Task goal: In the records below, find the line with "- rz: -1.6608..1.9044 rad" and the line with "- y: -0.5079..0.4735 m"; return exactly those lines and every line between them.
Extracted entries below:
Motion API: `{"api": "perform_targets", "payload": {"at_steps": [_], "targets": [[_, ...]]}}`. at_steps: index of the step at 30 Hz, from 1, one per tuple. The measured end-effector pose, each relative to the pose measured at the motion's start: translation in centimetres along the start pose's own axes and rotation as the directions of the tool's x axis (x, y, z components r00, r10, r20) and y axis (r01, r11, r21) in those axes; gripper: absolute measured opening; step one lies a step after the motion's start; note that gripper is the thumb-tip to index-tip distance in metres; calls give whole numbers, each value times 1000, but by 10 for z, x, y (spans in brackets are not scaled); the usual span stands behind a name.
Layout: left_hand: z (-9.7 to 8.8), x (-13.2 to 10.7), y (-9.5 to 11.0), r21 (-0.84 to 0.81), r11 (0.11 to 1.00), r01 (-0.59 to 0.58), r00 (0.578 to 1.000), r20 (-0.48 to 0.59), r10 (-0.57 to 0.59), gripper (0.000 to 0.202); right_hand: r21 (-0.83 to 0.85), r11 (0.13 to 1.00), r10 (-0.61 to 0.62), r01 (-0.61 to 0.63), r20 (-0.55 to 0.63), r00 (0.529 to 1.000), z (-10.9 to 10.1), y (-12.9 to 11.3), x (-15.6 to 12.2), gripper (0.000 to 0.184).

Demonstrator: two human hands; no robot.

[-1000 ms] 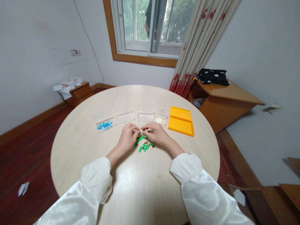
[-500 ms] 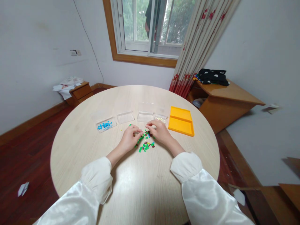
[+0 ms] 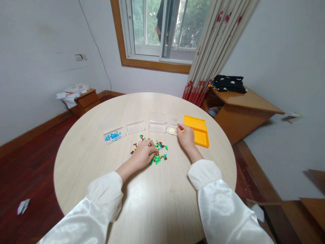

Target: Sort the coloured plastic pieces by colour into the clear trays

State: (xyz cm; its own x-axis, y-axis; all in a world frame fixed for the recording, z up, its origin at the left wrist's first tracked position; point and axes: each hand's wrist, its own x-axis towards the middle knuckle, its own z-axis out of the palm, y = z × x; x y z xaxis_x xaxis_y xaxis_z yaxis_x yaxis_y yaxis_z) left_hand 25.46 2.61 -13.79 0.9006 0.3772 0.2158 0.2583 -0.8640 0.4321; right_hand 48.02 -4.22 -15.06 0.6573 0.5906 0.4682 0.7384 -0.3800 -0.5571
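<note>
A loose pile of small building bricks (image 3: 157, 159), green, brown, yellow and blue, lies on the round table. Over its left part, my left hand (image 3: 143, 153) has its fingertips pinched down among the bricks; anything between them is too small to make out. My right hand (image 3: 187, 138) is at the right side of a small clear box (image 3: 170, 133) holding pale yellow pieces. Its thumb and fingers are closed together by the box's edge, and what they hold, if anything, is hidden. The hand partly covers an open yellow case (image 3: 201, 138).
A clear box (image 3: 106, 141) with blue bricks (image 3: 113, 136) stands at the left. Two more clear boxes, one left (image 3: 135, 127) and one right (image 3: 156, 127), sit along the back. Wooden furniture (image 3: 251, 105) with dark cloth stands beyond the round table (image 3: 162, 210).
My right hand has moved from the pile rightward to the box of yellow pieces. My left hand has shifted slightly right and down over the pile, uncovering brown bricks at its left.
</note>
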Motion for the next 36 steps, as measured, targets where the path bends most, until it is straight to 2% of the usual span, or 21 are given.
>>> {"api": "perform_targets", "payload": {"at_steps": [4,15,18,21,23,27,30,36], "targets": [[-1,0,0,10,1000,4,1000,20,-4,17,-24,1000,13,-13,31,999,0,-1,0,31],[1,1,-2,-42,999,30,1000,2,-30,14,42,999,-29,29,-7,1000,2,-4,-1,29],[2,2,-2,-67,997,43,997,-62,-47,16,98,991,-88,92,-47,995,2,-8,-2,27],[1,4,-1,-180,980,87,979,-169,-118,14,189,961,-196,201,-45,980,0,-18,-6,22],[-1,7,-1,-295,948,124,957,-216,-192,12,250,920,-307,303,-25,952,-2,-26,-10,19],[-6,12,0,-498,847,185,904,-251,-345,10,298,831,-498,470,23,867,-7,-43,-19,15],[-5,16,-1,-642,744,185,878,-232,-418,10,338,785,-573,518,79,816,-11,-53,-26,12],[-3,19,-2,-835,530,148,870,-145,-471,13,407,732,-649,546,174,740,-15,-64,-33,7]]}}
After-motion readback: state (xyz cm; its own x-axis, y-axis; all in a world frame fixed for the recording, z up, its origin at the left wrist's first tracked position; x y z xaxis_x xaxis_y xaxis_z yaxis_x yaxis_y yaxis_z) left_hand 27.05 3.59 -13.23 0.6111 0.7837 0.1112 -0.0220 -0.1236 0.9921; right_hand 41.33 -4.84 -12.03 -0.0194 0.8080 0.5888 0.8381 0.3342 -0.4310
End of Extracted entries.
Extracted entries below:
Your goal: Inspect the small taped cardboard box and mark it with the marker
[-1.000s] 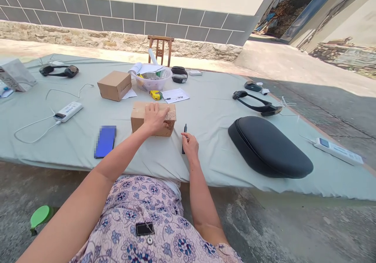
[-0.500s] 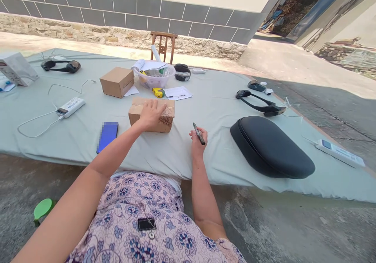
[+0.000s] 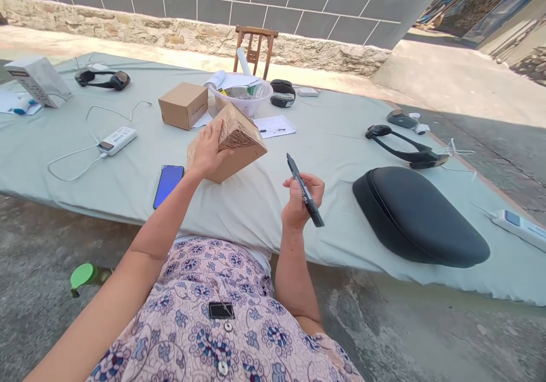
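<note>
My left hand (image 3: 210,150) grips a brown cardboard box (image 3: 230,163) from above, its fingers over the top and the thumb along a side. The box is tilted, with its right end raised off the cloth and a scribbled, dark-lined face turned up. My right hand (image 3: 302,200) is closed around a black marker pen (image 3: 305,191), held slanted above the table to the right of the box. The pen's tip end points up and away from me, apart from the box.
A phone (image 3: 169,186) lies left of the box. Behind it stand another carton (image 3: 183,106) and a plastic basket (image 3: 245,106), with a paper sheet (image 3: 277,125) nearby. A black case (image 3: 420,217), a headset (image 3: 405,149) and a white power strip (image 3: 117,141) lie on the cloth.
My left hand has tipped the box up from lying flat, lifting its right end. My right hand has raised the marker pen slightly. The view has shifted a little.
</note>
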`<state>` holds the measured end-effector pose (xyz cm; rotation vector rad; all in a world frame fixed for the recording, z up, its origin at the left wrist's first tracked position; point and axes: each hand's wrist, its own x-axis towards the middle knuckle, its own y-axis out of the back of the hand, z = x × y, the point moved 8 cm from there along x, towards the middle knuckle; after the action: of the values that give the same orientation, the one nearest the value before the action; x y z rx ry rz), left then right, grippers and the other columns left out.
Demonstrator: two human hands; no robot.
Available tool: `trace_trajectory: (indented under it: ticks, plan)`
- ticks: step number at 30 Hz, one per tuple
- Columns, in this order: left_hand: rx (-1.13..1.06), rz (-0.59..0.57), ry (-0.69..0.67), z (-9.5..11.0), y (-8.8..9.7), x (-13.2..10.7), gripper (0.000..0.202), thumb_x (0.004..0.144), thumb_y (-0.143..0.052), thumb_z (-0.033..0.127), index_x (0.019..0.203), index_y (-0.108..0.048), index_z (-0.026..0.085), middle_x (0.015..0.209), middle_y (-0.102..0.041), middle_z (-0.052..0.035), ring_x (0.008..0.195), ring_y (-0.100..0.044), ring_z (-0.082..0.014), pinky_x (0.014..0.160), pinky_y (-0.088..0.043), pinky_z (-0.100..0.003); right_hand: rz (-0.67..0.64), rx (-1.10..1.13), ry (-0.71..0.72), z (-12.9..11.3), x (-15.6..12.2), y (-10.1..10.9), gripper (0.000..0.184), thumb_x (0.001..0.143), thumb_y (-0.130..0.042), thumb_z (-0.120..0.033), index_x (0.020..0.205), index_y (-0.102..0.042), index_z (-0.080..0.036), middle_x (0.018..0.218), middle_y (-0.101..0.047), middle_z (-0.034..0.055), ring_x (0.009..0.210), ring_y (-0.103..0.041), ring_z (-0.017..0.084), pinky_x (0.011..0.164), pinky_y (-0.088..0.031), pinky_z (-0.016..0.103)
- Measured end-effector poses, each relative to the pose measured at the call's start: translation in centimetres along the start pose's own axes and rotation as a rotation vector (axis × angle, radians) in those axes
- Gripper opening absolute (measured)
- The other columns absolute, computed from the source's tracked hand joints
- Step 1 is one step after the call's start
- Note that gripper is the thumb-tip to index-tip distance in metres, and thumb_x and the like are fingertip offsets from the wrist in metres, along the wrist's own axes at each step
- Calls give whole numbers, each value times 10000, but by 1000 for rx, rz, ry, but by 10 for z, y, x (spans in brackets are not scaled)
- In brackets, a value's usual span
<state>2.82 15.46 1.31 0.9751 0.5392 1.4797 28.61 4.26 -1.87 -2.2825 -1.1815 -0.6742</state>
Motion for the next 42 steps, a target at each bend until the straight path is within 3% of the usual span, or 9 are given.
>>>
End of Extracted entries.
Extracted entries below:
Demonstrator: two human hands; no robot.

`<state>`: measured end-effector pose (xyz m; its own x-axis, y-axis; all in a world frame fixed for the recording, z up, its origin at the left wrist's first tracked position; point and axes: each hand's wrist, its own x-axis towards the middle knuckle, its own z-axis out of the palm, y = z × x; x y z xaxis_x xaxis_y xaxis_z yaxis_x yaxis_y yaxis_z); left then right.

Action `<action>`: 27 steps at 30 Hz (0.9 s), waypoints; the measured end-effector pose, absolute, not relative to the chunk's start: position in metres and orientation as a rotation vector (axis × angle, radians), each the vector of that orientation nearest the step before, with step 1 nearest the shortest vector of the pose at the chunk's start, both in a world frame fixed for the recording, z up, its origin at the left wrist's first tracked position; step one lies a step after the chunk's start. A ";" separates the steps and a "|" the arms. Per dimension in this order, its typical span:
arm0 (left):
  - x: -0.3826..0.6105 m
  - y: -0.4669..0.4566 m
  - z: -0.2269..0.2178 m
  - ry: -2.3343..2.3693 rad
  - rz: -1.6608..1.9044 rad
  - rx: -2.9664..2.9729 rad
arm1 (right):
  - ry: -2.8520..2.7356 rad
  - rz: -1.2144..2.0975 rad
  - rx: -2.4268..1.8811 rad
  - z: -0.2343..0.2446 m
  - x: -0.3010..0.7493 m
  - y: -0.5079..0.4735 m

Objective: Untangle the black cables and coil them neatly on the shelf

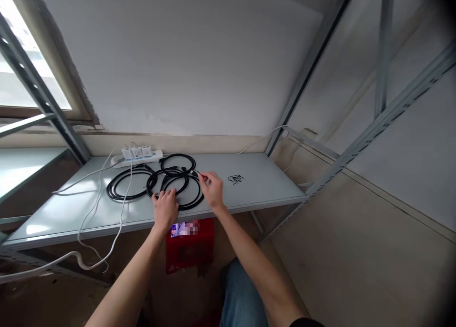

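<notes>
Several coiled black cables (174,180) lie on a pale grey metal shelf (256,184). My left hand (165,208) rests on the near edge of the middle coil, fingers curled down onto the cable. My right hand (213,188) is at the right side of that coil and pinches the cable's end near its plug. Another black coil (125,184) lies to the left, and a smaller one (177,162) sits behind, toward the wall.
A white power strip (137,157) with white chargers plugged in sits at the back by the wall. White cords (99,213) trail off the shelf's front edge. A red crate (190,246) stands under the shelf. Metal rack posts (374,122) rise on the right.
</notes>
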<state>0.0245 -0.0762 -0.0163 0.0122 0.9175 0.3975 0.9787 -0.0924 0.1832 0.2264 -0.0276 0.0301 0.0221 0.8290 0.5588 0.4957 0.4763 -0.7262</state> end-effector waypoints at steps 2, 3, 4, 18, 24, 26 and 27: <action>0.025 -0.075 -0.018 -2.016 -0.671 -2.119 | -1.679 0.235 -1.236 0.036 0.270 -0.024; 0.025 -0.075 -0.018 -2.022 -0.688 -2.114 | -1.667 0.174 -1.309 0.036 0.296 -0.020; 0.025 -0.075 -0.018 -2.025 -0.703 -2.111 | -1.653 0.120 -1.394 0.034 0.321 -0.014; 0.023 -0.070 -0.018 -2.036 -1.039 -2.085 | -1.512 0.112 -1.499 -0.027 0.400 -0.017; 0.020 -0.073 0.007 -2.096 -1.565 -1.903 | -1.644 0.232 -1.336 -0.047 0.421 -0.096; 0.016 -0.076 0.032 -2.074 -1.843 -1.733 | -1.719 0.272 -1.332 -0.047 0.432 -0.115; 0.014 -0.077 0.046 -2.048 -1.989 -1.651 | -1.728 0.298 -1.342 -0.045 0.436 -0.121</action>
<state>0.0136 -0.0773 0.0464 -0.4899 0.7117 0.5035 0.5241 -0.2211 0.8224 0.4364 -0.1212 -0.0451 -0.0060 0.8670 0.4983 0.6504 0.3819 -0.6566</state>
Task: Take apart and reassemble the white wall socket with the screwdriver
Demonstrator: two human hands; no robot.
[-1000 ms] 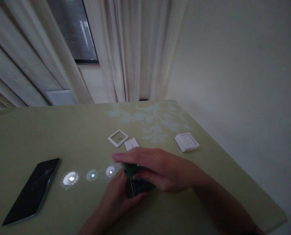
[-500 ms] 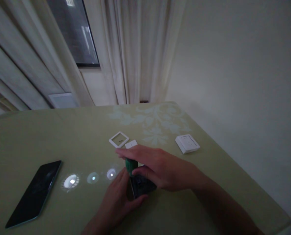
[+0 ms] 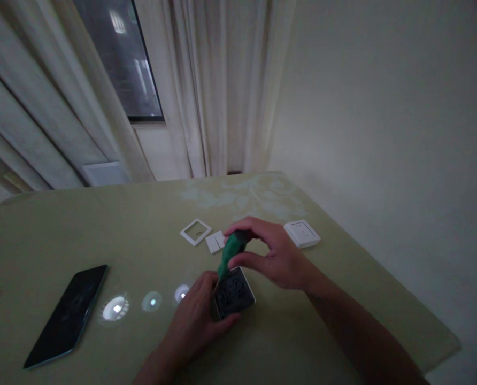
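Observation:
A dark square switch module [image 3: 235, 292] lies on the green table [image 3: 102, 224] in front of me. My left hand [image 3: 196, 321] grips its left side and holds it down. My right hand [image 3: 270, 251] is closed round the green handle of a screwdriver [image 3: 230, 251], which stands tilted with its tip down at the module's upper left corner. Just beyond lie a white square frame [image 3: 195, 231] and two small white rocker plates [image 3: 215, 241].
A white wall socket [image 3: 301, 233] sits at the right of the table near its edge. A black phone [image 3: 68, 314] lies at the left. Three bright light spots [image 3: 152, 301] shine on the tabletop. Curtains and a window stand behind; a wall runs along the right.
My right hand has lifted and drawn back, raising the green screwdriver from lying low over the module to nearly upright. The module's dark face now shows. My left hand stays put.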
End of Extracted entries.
Finished task:
  - rz: -1.6608..1.9044 rad
  - rx: -2.9664..2.9729 rad
arm1 (right):
  - ry: -2.8520..2.7356 rad
  - rz: -1.2144..2.0975 rad
  - rx: -2.4268..1.8811 rad
  - z: -0.2343..0.2446 m
  - x: -0.3010..0.7493 m
  - y: -0.5079..0.4735 m

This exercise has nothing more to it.